**Assigned task**.
Work through the lines of the material below, note those with the word "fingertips", and give their number, nothing else.

**Data for processing**.

───

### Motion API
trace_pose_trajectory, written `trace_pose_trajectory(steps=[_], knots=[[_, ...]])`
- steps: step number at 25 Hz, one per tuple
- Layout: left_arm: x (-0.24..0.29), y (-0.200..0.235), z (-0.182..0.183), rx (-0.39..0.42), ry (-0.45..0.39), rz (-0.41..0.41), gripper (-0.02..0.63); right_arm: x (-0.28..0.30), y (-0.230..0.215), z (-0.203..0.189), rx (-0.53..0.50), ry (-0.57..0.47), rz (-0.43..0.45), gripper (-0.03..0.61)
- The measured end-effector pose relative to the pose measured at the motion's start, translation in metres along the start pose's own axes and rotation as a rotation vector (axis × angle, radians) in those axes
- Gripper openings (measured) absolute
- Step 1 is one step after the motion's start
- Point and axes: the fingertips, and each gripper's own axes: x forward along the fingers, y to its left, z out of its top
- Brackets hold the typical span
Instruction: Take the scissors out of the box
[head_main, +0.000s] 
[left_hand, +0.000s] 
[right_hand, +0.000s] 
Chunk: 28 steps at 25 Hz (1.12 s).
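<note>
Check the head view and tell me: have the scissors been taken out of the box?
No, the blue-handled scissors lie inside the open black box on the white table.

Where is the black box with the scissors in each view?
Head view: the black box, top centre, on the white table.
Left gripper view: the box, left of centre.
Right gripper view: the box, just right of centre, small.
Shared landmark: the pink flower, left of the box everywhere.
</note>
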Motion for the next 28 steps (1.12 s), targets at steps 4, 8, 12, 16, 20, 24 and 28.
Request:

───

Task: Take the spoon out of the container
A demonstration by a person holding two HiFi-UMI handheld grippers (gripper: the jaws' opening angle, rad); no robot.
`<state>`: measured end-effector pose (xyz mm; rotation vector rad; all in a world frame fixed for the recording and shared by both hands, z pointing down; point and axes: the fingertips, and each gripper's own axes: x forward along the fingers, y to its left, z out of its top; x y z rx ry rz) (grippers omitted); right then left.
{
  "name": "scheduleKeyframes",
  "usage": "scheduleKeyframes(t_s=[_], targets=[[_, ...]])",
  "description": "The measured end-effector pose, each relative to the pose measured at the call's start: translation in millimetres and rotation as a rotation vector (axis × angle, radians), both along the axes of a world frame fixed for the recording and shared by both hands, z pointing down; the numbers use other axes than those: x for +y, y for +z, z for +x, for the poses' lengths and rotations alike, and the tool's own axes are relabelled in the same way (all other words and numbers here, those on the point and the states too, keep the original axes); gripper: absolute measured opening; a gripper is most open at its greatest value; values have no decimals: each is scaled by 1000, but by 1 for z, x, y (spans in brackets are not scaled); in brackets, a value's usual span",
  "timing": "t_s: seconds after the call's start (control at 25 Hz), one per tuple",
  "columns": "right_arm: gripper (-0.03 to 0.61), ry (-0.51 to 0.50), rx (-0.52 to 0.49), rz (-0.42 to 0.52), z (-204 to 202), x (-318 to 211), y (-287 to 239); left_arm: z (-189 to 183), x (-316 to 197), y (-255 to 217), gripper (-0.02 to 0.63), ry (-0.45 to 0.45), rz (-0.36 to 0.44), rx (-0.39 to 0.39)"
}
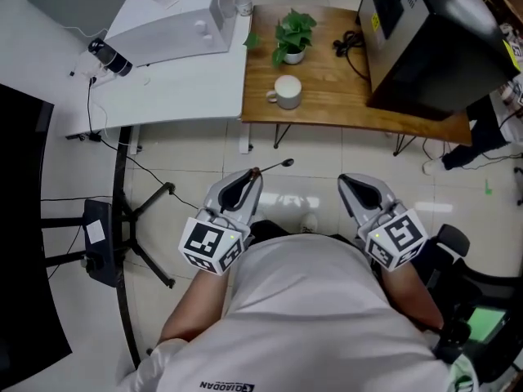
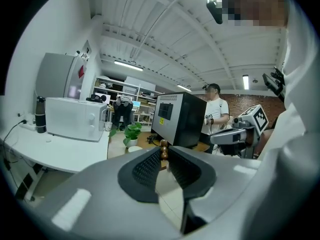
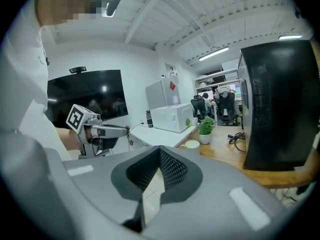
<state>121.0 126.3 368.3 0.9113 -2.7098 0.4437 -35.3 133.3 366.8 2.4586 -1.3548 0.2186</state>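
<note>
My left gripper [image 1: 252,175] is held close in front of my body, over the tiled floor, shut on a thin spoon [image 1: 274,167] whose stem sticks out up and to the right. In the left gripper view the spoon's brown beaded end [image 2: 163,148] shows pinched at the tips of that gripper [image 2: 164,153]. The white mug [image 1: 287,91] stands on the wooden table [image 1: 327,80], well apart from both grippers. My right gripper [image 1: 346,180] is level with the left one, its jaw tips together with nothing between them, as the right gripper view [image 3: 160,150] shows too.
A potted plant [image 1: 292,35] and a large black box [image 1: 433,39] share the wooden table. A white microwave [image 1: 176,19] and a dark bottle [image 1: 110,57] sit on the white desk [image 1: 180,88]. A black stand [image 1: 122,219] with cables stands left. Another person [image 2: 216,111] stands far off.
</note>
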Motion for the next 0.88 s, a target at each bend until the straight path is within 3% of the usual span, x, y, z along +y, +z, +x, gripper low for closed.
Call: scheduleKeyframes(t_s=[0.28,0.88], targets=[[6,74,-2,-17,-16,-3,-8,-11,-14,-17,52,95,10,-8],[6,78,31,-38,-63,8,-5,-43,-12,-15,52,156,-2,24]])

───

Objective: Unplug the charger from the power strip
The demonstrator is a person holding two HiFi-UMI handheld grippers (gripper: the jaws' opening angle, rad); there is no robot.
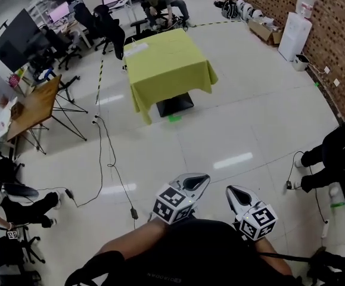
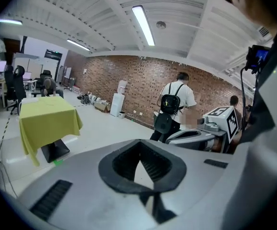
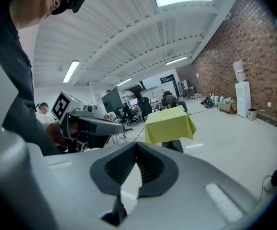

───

**Response to this exercise**.
2